On December 28, the U.S. cavalry caught up with Spotted Elk and his group of mostly elders, women and children near the banks of Wounded Knee Creek, which winds through the prairies and Badlands of southwest South Dakota. The American forces arrested Spotted Elk—who was too ill with pneumonia to sit up, let alone walk—and positioned their Hotchkiss guns on a rise overlooking the Lakota camp.
As tensions flared and a bugle blared the following morning—December 29—American soldiers mounted their horses and surrounded the Lakota. A medicine man who started to perform the ghost dance cried out, “Do not fear, but let your hearts be strong. Many soldiers are about us and have many bullets, but I am assured their bullets cannot penetrate us.” He implored the heavens to scatter the soldiers like the dust he threw into the air.
The cavalry, however, went tipi to tipi seizing axes, rifles and other weapons. As a soldier attempted to wrestle a weapon out of the hands of a Lakota, a gunshot suddenly rang out. It was not clear which side shot first, but within seconds the American soldiers launched a hailstorm of bullets from rifles, revolvers and the rapid-fire Hotchkiss guns that tore through the Lakota.

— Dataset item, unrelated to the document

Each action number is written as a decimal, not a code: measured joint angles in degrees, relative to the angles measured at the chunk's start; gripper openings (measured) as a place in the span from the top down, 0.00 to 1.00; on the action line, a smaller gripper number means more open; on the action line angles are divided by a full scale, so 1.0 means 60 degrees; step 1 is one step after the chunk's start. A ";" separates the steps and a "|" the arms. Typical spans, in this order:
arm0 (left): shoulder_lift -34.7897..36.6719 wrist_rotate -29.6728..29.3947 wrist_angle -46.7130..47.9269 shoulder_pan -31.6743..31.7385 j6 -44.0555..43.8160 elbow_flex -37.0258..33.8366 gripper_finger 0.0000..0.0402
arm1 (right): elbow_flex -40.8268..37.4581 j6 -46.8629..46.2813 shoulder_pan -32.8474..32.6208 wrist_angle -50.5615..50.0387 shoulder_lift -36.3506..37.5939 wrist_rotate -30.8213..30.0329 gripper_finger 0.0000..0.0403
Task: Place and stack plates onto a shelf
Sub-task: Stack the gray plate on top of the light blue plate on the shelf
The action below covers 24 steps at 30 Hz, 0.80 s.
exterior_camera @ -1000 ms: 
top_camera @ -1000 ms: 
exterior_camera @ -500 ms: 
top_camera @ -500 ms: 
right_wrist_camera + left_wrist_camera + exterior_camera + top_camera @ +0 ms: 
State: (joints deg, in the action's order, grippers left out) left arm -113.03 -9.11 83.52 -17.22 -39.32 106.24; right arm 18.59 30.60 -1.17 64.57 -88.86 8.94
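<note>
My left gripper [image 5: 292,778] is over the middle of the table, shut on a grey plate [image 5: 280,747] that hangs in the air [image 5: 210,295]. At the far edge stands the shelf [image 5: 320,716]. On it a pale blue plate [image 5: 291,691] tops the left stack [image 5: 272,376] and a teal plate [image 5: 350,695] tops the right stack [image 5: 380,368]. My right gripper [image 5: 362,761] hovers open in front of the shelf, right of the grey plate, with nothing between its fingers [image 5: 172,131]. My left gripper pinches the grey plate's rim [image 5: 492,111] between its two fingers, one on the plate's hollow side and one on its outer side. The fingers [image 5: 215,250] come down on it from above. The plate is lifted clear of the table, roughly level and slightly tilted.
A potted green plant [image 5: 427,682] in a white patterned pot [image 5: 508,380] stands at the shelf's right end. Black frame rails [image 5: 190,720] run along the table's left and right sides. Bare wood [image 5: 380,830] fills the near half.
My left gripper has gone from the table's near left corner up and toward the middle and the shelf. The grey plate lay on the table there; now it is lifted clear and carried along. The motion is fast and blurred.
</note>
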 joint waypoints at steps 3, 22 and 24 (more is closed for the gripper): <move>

Spotted Elk was shot where he lay on the ground. Boys who only moments before were playing leapfrog were mowed down. Through the dust and smoke, women and children dove for cover in a ravine. “Remember Custer!” one cavalryman cried out as soldiers executed the defenseless at point-blank range.
When the shooting stopped hours later, bodies were strewn in the gulch. Some were breathing, most not. Victims who had been hunted down while trying to flee were found three miles away. Some had been stripped of their sacred shirts as macabre souvenirs. At least 150 Lakota (historians such as Sprague put the number at twice as high) were killed along with 25 American soldiers, who were mostly struck down by friendly fire. Two-thirds of the victims were women and children.
Massacre Participants Received the Military’s Highest Honor
The dead were carried to the nearby Episcopal church and laid in two rows underneath festive wreaths and other Christmas decorations. Days later a burial party arrived, dug a pit and dumped the frozen bodies in a mass grave.
“To add insult to injury, some of the survivors were taken to Fort Sheridan in Illinois to be imprisoned for being at Wounded Knee,” Sprague says, until William “Buffalo Bill” Cody took custody of them for inclusion in his Wild West Show. “The show was not a positive portrayal of their people, but it beat sitting in a jail cell.”
Although Miles, who wasn’t present at Wounded Knee, called the carnage “the most abominable criminal military blunder and a horrible massacre of women and children,” the U.S. Army awarded the Medal of Honor, its highest commendation, to 20 members of the 7th Cavalry who participated in the bloodbath.
“When I look back now from this high hill of my old age,” survivor Black Elk recalled in 1931, “I can still see the butchered women and children lying heaped and scattered all along the crooked gulch as plain as when I saw them with eyes still young. And I can see that something else died there in the bloody mud and was buried in the blizzard. A people’s dream died there.”
It was not the last time blood flowed next to Wounded Knee Creek. In February 1973, activists with the American Indian Movement seized and occupied the site for 71 days to protest the U.S. government’s mistreatment of Native Americans. The standoff resulted in the deaths of two Native Americans.